> **What is needed**
Tally every line of the material that includes "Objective", then give the tally and nothing else.

> **Dataset**
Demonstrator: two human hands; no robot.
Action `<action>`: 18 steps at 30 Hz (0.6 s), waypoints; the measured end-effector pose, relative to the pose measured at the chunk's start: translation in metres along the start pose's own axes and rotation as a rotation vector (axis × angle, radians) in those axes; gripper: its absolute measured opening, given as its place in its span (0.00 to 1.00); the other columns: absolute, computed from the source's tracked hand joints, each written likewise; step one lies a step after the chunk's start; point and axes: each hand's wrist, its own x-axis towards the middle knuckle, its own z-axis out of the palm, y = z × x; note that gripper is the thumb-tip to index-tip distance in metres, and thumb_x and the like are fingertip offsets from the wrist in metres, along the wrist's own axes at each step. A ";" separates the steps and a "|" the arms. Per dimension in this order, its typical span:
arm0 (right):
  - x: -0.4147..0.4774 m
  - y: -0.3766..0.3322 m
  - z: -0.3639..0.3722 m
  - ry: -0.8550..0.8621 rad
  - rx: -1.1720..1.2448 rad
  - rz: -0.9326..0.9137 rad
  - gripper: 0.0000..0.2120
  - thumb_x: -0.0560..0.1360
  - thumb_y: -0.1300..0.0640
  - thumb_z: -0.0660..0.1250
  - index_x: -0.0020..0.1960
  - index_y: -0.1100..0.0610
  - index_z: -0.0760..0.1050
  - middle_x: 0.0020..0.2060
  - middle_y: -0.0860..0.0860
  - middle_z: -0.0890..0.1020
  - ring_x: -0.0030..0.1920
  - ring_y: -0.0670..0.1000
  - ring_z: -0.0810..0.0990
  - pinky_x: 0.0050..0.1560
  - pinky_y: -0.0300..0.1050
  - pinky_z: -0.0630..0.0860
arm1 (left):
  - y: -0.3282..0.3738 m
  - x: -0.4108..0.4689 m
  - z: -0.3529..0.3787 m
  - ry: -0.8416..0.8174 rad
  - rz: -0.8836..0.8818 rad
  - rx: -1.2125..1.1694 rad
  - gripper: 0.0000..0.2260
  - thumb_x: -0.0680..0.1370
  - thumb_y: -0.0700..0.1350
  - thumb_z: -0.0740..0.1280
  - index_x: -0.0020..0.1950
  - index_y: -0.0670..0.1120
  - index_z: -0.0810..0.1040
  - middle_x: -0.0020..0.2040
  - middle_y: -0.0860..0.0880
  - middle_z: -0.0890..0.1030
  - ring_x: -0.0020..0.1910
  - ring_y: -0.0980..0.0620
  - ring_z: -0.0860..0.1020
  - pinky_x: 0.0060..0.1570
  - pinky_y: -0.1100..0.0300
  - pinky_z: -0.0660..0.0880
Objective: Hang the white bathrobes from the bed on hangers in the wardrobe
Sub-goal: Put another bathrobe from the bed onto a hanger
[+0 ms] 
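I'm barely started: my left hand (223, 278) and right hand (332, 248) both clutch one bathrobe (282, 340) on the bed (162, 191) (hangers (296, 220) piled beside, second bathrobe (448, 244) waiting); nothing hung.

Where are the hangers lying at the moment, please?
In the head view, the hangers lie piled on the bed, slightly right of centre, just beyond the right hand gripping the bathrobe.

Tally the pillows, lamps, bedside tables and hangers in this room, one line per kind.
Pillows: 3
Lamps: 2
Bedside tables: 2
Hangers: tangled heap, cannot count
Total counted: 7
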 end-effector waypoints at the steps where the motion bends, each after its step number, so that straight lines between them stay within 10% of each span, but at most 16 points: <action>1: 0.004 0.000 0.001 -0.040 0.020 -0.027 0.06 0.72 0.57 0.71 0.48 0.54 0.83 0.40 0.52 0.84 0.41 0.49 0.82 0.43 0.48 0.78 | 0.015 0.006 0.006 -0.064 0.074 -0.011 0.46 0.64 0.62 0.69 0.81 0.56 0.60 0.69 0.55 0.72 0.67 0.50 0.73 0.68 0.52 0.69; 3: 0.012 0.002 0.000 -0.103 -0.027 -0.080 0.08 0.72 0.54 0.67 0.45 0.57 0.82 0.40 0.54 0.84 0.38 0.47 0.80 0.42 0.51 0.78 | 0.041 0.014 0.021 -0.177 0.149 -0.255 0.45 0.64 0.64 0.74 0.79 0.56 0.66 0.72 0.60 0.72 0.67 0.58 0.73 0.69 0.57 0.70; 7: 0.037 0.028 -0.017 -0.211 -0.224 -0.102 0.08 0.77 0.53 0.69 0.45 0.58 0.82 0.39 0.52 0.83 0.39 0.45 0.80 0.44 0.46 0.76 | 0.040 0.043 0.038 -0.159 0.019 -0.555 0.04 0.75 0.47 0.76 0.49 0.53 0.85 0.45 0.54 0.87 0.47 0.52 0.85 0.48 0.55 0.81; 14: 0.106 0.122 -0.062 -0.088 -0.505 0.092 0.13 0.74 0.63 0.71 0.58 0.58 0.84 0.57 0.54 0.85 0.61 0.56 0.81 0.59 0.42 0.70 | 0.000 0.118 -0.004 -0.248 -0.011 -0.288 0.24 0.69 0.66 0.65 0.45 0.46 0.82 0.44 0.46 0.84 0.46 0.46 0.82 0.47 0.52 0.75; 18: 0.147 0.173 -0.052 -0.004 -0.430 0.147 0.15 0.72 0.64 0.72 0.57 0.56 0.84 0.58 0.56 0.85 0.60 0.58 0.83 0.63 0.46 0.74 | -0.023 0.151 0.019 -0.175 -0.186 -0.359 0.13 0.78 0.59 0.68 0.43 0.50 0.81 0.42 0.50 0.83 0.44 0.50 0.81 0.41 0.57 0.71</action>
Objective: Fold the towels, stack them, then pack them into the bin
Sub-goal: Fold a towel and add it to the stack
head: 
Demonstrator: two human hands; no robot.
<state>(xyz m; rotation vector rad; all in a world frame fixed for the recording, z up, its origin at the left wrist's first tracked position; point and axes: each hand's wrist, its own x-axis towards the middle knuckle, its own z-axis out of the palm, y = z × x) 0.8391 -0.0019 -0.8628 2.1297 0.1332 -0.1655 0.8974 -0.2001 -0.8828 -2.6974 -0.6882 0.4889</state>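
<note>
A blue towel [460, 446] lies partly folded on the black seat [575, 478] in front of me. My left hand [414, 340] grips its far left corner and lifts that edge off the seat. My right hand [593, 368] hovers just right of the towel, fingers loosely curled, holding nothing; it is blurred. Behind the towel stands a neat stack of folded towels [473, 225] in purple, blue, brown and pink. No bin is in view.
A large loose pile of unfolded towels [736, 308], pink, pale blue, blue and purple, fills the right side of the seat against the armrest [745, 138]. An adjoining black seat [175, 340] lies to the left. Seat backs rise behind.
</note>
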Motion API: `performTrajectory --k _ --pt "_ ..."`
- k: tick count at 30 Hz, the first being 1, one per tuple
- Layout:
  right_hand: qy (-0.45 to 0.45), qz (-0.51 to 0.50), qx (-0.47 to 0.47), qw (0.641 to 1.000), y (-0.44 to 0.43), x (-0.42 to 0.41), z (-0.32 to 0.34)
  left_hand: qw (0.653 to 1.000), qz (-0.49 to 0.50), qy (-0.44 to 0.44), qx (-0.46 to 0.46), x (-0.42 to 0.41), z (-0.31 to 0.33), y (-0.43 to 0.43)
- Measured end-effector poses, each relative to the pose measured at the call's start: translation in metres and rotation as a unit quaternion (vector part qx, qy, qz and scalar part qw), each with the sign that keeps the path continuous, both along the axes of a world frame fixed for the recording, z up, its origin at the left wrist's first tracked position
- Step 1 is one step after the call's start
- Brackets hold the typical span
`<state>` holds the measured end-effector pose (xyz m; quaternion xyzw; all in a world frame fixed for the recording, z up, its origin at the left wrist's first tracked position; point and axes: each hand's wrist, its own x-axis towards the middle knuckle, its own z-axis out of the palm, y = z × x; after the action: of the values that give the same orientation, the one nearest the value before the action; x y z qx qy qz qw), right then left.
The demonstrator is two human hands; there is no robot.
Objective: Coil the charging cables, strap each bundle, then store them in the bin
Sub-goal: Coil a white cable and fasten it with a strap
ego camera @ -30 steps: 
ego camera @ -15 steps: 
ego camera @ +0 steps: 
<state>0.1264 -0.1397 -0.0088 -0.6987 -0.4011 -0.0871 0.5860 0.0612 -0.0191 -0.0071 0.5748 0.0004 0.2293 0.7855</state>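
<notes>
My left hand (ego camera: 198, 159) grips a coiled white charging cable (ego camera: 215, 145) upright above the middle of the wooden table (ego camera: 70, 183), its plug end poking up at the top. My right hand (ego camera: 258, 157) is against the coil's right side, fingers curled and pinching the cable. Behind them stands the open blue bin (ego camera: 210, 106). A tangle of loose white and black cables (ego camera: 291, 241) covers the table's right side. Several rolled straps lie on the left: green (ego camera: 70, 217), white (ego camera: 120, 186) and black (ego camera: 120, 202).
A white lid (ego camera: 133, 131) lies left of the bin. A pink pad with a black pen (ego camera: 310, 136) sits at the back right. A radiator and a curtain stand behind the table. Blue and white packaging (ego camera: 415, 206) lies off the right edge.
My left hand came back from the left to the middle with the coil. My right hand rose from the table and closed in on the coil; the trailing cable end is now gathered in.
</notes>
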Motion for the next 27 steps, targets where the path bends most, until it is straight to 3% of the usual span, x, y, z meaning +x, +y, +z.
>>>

> **Solution to the exercise**
3